JackO talks to rhirhi, a bedroom-based self-produced artist, who admits she’s learnt through a process of trial and error and ‘pressing a lot of wrong buttons’
‘I want my music to help heal and speak to the people who have gone through heartache and sadness, just bringing more love into the world, you know?’ (rhirhi, 2023)
Heartache is certainly a recurring theme in rhirhi’s music. From an opening set at the Troubadour to a cosy pub gig in Twickenham on every stage I’ve seen her, there’s always at least one crowd member brought to tears. That isn’t to say her tracks are a wallow-fest or indulgent self-pity, there is a comfort that never fails to shine through.’
A bedroom-based self produced artist, who admits she learnt through a process of trial and error and ‘pressing a lot of wrong buttons’, acknowledges she’s still growing and has a lot to learn. Tackling the interpersonal struggles a growing number of us all tend to face at one point, this is music with a lot to say.
The cadence is almost conversational. That chattiness coupled with the raw authenticity of the lyrics strike almost like a familiar friend opening up to you. The track Listen When You’re Better, off the EP, The Rush Isn’t Real, promotes that retrospective identity, that begins almost fearfully yet crescendos into a courageous outburst blasting dodgy partners, societies’ attitude towards mental health issues and the damage caused by low self esteem.
Writing through her early teenage years, progressing to open mics and busking in and around Saint James Square, rhirhi is fond of her hometown. She is now reaching for new heights after her relocation to South London. As we spoke she chimed in that she feels she’s come a long way since getting noise complaints from a nearby Poundland as she ‘sang Riptide for the fifth time that morning.’
‘I feel lucky having grown up on the Isle of Wight: the music scene, The Festival and the people I’ve met who have nurtured my passion.’
Having played the iconic Isle of Wight Festival three years in a row, and counting, rhirhi is already standing on the shoulders of giants. It’s a music festival steeped in history, platforming hundreds of music’s greats ranging from Jimi Hendrix to John Lennon, The Rolling Stones and Blondie.
Demonstrating the autonomy of her craft, a BTS feature uploaded to her youtube channel – The creation of Teddy’s Song humanises an immensely compassionate song. Perhaps her most reactive song, a desperate cry to those on the edge to save their lives one more time dedicated to a friend who’s said outright that it saved their life. It recorded minimalistically but that’s no reflection of its powerful sound.
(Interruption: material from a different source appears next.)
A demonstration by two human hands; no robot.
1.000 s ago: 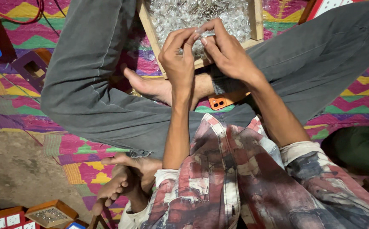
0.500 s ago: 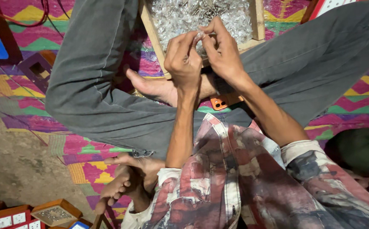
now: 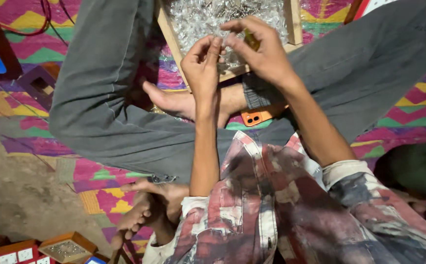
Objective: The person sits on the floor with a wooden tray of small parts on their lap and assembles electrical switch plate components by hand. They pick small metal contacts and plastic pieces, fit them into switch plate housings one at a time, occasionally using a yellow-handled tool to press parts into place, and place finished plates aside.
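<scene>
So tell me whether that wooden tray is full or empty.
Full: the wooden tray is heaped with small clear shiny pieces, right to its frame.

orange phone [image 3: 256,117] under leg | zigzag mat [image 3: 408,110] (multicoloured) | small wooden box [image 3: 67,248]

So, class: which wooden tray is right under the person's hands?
The large wooden tray heaped with clear shiny pieces, between the knees; the small tray lies far off, at bottom left.

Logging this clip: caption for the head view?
Cross-legged on a patterned mat, left hand and right hand pinch small clear pieces over a wooden tray.
</scene>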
‘Similar to Fiona Apple and Dodie yet equally inspired by the Velvet Underground and The Cranberries,’ she reckons.
There is a valid sense of genre ambiguity to rhirhi, a possibility for her to go in a great many directions. The Indie hallmarks are there in the low budget and alternative appeal, although there is a sense of the abstract in the dreamy vocals and reverbed instrumental. Across her three EPs there is already a trend of increasing experimentation that should definitely excite us for what’s to come.
With her debut full length, Getting Older, Getting Older releasing on December 15th and an upcoming shows at the Cavern Freehouse and the Mascara Bar, rhirhi is one to watch.